◆ **Aim of the exercise**: Could the data below be retyped exactly, without its pictures?

-=-=-

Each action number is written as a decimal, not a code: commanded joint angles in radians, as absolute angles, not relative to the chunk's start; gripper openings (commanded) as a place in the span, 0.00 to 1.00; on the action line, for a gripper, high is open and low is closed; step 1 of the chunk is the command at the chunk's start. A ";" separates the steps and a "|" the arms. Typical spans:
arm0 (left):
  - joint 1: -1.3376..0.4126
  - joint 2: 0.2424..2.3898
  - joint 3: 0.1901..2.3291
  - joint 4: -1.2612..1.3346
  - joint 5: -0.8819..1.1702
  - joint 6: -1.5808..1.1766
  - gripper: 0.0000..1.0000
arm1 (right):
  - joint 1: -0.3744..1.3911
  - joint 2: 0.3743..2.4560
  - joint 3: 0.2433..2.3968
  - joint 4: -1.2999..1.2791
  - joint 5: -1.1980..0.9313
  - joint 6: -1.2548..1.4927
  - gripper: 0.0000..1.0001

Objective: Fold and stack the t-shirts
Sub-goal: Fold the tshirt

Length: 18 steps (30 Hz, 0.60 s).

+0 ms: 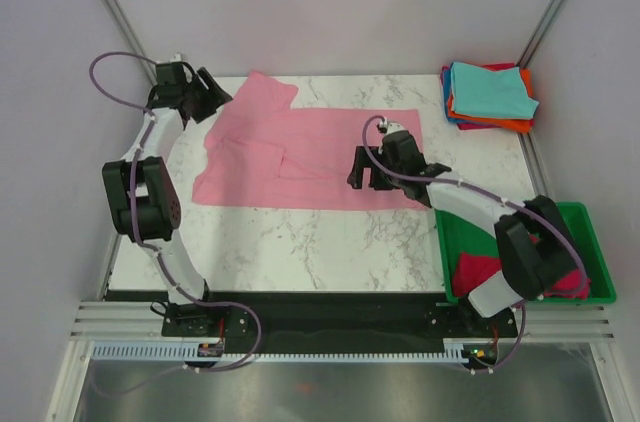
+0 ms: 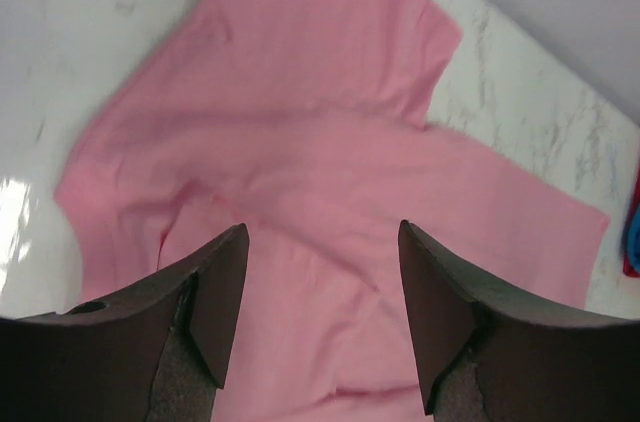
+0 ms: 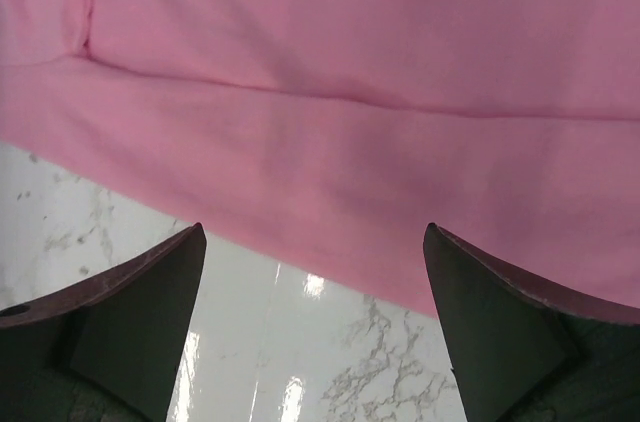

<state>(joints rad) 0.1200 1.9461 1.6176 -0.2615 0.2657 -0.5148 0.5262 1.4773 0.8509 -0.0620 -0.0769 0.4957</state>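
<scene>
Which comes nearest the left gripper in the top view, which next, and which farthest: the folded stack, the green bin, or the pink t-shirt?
1. pink t-shirt, right by the left gripper.
2. folded stack, far right corner.
3. green bin, near right edge.

spread t-shirt [image 1: 300, 157]: plain light pink, no print
table [image 1: 300, 242]: white marble pattern with thin grey veins
top t-shirt of the stack [image 1: 490, 87]: plain teal
t-shirts under it [image 1: 510, 125]: orange, with slivers of blue and red at the edges
bin [image 1: 592, 232]: bright green
cloth in the bin [image 1: 478, 270]: red to magenta, exact shade hard to tell
left gripper [image 1: 215, 92]: black
right gripper [image 1: 365, 177]: black
left arm [image 1: 150, 137]: white shells, black joints
right arm [image 1: 465, 204]: white shells, black joints
cables [image 1: 120, 57]: purple
walls [image 1: 330, 2]: plain pale grey
</scene>
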 commanded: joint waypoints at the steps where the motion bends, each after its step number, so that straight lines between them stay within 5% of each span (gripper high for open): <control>1: 0.103 1.693 1.441 -0.405 0.134 -0.581 0.69 | 0.520 1.621 1.100 -0.183 0.087 0.453 0.98; 8: 0.147 1.384 0.998 -0.449 -0.109 -0.598 0.77 | 0.499 1.686 1.114 -0.313 0.221 0.525 0.98; 18: 0.213 1.523 0.851 -0.408 -0.097 -0.759 0.78 | 0.404 1.494 0.971 -0.304 0.140 0.500 0.98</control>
<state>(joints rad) 0.2073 1.4738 0.8757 -0.4236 -0.0559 -0.6724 0.4156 1.6016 0.9813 -0.3157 0.1452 0.5083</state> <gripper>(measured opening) 0.776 0.982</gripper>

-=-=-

◆ **Output below**:
Each action number is written as a decimal, not a code: commanded joint angles in radians, as absolute angles, not relative to the chunk's start; gripper openings (commanded) as a place in the span, 0.00 to 1.00; on the action line, for a gripper, high is open and low is closed; step 1 of the chunk is the command at the chunk's start. A ";" separates the steps and a "|" the arms. Typical spans:
arm0 (left):
  - joint 1: -1.3376..0.4126
  - joint 2: 0.2424..2.3898
  - joint 3: 0.1901..2.3291
  - joint 4: -1.2612..1.3346
  - joint 5: -0.8819..1.1702
  - joint 6: -1.5808..1.1766
  - gripper: 0.0000..1.0000
arm1 (right):
  - joint 1: -0.3744..1.3911
  - joint 2: 0.3743..2.4560
  - joint 3: 0.2433..2.3968
  - joint 4: -1.2999..1.2791
  - joint 5: -1.1980..0.9313
  - joint 6: -1.2548..1.4927
  - gripper: 0.0000..1.0001

Objective: Fold and stack the t-shirts
Sub-goal: Fold the tshirt

Length: 18 steps (30 Hz, 0.60 s).

+0 ms: 
+0 ms: 
+0 ms: 

<state>(joints rad) 0.1200 1.9461 1.6176 -0.2615 0.2657 -0.5148 0.5262 1.4773 0.8509 -0.0620 -0.0769 0.4957</state>
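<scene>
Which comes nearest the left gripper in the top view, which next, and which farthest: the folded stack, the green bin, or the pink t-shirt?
1. pink t-shirt, right by the left gripper.
2. folded stack, far right corner.
3. green bin, near right edge.

spread t-shirt [image 1: 300, 157]: plain light pink, no print
table [image 1: 300, 242]: white marble pattern with thin grey veins
top t-shirt of the stack [image 1: 490, 87]: plain teal
t-shirts under it [image 1: 510, 125]: orange, with slivers of blue and red at the edges
bin [image 1: 592, 232]: bright green
cloth in the bin [image 1: 478, 270]: red to magenta, exact shade hard to tell
left gripper [image 1: 215, 92]: black
right gripper [image 1: 365, 177]: black
left arm [image 1: 150, 137]: white shells, black joints
right arm [image 1: 465, 204]: white shells, black joints
cables [image 1: 120, 57]: purple
walls [image 1: 330, 2]: plain pale grey
</scene>
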 commanded: joint waypoints at the steps where the motion bends, each after its step number, so that straight lines between them stay within 5% of each span (gripper high for open): <control>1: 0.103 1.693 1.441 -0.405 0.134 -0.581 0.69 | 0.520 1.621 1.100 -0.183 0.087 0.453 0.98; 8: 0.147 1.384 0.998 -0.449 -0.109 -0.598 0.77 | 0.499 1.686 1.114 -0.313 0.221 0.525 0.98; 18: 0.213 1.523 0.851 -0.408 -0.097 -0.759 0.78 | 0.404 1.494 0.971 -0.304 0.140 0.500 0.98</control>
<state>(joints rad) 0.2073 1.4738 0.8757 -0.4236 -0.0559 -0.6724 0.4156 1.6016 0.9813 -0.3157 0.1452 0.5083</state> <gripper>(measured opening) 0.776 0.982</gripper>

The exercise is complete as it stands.